# Polystyrene base needed?



## Sussexplumber (Oct 5, 2011)

Hi guys nice to meet you!

I have a Juwel Gem fishtank, 3` long, with metal rim around the top and the base. I want to know, does this need to be sat on a polystyrene base or does the metal rim top and bottom, provide enough support? When sitting on the base rim, the glass bottom is suspended slightly above the surface on which it is sitting so I`m not sure that it is strong enough to take the weight of the water etc. Anyone got a similar tank? Your thoughts appreciated! Thanks.


----------



## DoodlesRule (Jul 7, 2011)

Pretty sure all the Juwel tanks are not supposed to be on polystyrene, I have two and neither of mine do. If you have a look at their website will probably tell you and they have the instruction manuals on there


----------



## Sussexplumber (Oct 5, 2011)

Thanks DR but I have to be sure because I know just how heavy a full tank is! I can`t risk a tragedy. I couldn`t find their website, I`ll have another look. Thanks!

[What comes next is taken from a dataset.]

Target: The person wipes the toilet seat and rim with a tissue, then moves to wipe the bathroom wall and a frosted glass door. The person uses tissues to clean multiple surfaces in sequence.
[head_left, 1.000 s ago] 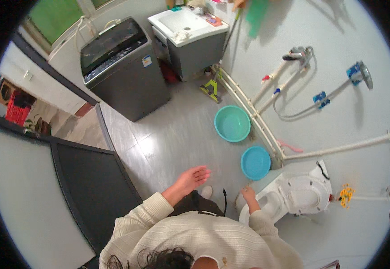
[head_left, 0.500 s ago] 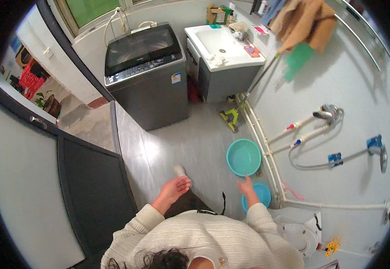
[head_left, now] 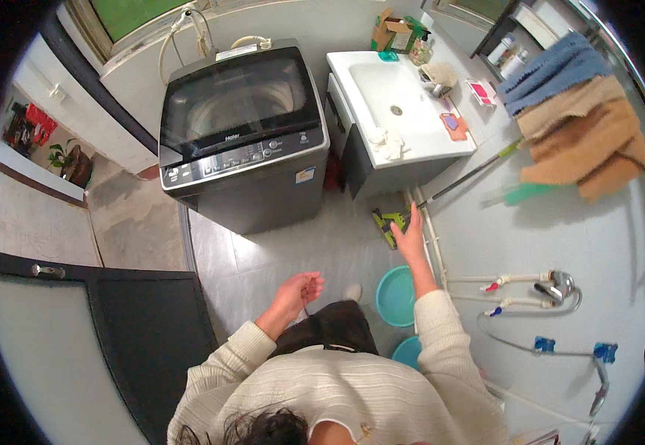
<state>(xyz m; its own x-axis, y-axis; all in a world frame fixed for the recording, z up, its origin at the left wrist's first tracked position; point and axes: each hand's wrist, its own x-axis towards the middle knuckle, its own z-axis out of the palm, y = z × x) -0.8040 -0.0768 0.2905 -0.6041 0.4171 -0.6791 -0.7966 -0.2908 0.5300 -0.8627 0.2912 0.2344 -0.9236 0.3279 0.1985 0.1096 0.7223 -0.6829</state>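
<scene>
My right hand (head_left: 409, 241) is raised ahead of me with thumb and fingers apart and nothing in it. In the picture it overlaps the edge of a mop's yellow-green head (head_left: 383, 221); whether they touch I cannot tell. The mop's dark handle (head_left: 467, 176) leans up along the right wall toward hanging towels. In front of my body, my left hand (head_left: 293, 295) is empty, its fingers loosely curled. Below my right forearm a turquoise basin (head_left: 393, 297) stands on the floor, partly covered by the arm. A second blue basin (head_left: 407, 353) shows beside my sleeve.
A dark top-loading washing machine (head_left: 245, 126) stands ahead, beside a white sink (head_left: 371, 93) on a grey cabinet. Brown and blue towels (head_left: 582, 141) hang at the right. Pipes and a shower tap (head_left: 556, 288) line the right wall. A dark-framed door (head_left: 144, 334) stands at left.
The view has shifted forward, with the washing machine and sink now nearer. My right hand has moved up from beside the basins toward the mop. My left hand's fingers have curled more.
</scene>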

Update... Ok I`ve mailed them and they say the tank was made by John Allan so I rung them and they said no polystyrene was necessary, so you were right. Many thanks!


----------



## NaomiM (Sep 22, 2012)

What fishies are you going to be getting for it?


----------



## Sussexplumber (Oct 5, 2011)

NaomiM said:


> What fishies are you going to be getting for it?


Dunno! lol

I wanted to keep a few trout! Maybe from eggs or bought as youngsters.

I used to be heavily into fishkeeping and now I`m in a bigger house I want to restart, including building a garden pond. I also have a 4` tank been sitting for a few weeks with a beefy Eheim external power filter turning the water over.

I`ve been looking out for a BIG tank but it needs to be in good condition and have a stand.


----------